Forum Moderators: phranque

Message Too Old, No Replies

Combining .htaccess functionality (chaining?)

magically convert domain.com to www.domain.com using .htaccess

         

kbthomas

1:47 am on Jan 6, 2009 (gmt 0)

10+ Year Member



I need to combine the following functionality in my .htaccess file:

RewriteCond %{HTTP_HOST}!^www\.domain\.com [NC]
RewriteRule ^(.*) [domain.com...] [R]

...and...

# Rewrite /index.php?uri=method/action to /method/action
RewriteRule (.*)$ /index.php?uri=$1 [L]

All the combination I have tried has led me to 500 errors and infinite redirect loops. To those mod-redirect gurus out there, thanks in advance for the lesson.

jdMorgan

6:53 am on Jan 6, 2009 (gmt 0)

WebmasterWorld Senior Member 10+ Year Member



Your second rule doesn't exactly do what the comment says it does, and will loop recursively with or without the first rule's functionality.

And besides which, you certainly should not "combine" them anyway, since a redirect is required for the first function, while an internal rewrite is required for the second. Doing otherwise would 'expose' your internal script path.

It isn't clear what the meaning or scope of "method/action" is, so it is difficult to suggest much. If you mean to accept *any* "subdirectory path" as a "method" and *any* "filename" as an "action" as in "example.com/<any-method-string-value>/<any-action-string-value>", then the second rule would be:

 RewriteRule ^([^/]+/[^/]+)$ /index.php?uri=$1 [L] 

but the first time a browser comes looking for the customary /w3c/p3p.xml file, you'd better be ready to serve it a proper privacy policy from your script as "method=w3c&action=p3p.xml" ...

If you can be more specific about the acceptable values for these two parameters, that would be good. For example. if they always follow some letter/number format, or if they never contain certain characters, then you can be more specific about URLs to be rewritten vs. those that should not. For example, as I coded the pattern, there must be a slash between the method and the action, but neither the method string nor the action string can contain a slash.

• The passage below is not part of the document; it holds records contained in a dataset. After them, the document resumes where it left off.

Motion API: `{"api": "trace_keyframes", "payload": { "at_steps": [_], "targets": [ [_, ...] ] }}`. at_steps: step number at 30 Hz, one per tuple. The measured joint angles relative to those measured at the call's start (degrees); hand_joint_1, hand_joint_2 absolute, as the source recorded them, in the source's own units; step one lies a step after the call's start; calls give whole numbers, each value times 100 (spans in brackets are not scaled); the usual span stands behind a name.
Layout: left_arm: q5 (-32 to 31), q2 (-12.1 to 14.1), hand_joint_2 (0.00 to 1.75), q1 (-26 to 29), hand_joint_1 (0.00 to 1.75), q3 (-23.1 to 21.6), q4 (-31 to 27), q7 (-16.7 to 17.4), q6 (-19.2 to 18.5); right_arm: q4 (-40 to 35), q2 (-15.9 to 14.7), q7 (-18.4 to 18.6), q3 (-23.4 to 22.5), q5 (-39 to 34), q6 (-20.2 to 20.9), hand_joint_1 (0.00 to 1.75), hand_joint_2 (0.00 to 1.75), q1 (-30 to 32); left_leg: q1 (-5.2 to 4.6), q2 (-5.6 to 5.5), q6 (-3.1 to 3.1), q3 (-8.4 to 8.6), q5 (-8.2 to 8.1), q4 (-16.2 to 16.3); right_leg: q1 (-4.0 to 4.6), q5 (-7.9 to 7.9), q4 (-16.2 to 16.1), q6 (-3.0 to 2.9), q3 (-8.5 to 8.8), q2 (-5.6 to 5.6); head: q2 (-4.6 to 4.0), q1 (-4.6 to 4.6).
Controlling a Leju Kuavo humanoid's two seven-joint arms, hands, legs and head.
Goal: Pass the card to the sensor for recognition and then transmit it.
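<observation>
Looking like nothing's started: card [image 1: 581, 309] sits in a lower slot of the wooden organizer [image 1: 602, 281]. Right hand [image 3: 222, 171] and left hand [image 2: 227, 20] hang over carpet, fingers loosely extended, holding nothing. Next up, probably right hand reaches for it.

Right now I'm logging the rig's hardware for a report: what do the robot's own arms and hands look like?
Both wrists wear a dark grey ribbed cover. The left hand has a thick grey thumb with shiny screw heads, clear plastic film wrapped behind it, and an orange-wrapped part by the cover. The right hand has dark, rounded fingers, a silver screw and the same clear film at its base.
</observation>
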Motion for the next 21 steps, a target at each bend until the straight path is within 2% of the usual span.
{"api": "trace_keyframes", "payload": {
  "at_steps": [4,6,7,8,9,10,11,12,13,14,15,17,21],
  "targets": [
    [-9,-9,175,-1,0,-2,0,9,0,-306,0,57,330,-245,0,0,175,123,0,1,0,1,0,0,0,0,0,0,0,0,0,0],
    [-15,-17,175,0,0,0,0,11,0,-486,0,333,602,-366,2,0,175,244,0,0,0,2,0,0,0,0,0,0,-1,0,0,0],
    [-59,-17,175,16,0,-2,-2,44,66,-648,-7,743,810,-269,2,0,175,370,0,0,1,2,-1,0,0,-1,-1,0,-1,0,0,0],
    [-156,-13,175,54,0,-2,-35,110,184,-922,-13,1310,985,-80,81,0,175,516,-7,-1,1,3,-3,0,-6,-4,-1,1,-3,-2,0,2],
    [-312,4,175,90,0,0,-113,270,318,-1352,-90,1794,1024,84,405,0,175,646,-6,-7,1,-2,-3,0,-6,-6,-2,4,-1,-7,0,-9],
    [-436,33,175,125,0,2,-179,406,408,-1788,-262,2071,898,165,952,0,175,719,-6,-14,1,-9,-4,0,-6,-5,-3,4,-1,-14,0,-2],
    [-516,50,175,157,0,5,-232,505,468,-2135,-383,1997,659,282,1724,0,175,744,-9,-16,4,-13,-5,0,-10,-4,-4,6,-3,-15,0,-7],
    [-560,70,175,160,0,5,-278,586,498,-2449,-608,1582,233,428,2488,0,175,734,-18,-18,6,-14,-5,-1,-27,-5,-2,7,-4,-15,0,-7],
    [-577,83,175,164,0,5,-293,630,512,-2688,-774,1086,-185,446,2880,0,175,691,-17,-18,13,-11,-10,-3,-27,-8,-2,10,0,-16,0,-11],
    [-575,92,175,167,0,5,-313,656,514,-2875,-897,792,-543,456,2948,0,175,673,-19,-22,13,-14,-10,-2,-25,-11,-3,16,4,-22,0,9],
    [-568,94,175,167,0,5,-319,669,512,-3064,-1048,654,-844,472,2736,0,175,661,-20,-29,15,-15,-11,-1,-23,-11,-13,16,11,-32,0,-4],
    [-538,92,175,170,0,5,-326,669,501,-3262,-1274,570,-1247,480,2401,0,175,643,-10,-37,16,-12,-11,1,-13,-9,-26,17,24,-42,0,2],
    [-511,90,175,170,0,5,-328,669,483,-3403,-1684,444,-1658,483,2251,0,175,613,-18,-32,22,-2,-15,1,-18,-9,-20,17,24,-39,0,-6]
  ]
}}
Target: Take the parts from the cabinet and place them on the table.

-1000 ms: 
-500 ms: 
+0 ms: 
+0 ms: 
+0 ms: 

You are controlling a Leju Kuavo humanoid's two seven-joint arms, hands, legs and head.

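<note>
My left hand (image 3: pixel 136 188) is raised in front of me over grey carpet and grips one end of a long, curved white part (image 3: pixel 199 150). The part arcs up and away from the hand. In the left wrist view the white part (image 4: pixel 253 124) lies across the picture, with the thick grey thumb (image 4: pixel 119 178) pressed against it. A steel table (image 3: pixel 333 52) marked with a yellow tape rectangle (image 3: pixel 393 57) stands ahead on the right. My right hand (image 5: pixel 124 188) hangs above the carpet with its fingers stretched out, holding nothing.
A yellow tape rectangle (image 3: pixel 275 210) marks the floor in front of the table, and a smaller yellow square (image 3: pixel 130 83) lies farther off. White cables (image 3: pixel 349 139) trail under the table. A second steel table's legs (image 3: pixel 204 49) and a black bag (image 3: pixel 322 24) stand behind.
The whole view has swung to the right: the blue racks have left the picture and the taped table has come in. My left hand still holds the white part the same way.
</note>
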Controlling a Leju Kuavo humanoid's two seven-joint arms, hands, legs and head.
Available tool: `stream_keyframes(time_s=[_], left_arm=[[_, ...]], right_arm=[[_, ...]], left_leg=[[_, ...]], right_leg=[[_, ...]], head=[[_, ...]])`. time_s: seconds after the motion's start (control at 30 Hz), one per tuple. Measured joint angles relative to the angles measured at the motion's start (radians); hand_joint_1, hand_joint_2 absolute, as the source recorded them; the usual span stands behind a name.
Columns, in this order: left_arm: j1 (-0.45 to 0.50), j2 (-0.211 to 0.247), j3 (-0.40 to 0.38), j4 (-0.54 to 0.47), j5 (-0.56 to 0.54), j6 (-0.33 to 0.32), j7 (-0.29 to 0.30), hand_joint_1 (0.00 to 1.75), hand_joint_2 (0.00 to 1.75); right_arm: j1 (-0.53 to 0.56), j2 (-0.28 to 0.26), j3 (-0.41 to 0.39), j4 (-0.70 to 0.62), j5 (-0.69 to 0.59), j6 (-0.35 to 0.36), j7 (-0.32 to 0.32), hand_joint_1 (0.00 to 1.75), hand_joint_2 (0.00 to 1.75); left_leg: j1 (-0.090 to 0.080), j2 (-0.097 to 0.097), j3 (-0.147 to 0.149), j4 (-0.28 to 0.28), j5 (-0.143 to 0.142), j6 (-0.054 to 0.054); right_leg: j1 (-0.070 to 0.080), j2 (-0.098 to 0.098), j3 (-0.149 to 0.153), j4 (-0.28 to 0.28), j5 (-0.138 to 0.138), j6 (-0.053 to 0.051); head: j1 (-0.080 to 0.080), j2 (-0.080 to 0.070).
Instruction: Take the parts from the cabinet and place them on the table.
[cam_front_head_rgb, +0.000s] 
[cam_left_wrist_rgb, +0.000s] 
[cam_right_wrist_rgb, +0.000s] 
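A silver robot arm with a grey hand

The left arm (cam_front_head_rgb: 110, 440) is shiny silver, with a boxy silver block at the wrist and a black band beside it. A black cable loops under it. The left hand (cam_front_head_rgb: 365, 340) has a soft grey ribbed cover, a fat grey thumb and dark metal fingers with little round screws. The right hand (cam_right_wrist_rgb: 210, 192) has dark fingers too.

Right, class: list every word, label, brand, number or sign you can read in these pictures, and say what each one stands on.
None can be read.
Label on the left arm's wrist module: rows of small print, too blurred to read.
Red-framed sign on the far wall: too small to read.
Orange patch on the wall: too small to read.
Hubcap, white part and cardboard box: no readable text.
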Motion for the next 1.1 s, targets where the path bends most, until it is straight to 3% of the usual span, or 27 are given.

You should "tighten" that pattern more, say by disallowing anything but letters, numbers or hyphens in these strings (or some other restriction of the character-set so you don't have collisions with 'real' files).

The fall-back (if that approach won't work) is to check for "file exists" and only do the rewrite if no file exists when the requested URL is resolved to a filepath, but that's not a very efficient solution.

BTW, the likely reason that your second rule failed is that it included nothing to stop /index.php from being rewritten to itself in an "infinite" loop, which is probably what happened (check your server error log). The new rule I propose won't loop, simply because it requires the slash between the method and the action, and "index.php" does not contain a slash. So it won't match, and you won't get a loop.

The RewriteCond in your first rule needs a space between "}" and "!" and should *not* include the [NC] flag. The rule itself should use [R=301,L] if you want to get any benefit from using it. If you don't specify the 301, then it's a 302 by default, and search engines will keep the "wrong" domain in their database. If you don't specify the [L], then the second rule will be processed before the external redirect occurs, exposing your script path to the client (check this with the Live HTTP Headers add-on for Firefox/Mozilla). Neither of these are good things...

Jim

kbthomas

8:13 pm on Jan 6, 2009 (gmt 0)

10+ Year Member



Jim, thanks for the detailed response.

Here is my updated .htaccess file after reviewing your comments:


# Follow all symbolic links
Options +FollowSymlinks
# Mod Rewrite
RewriteEngine On
RewriteBase /
# Do not enable rewriting for files that exist
RewriteCond %{REQUEST_FILENAME} !-f
RewriteCond %{REQUEST_FILENAME} !-d
# Rewrite /index.php?uri=method/action to /method/action
RewriteRule (.*)$ /index.php?uri=$1
RewriteCond %{HTTP_HOST} !^www\.example\.com
RewriteRule ^(.*) http://www.example.com/$1 [R=301,L]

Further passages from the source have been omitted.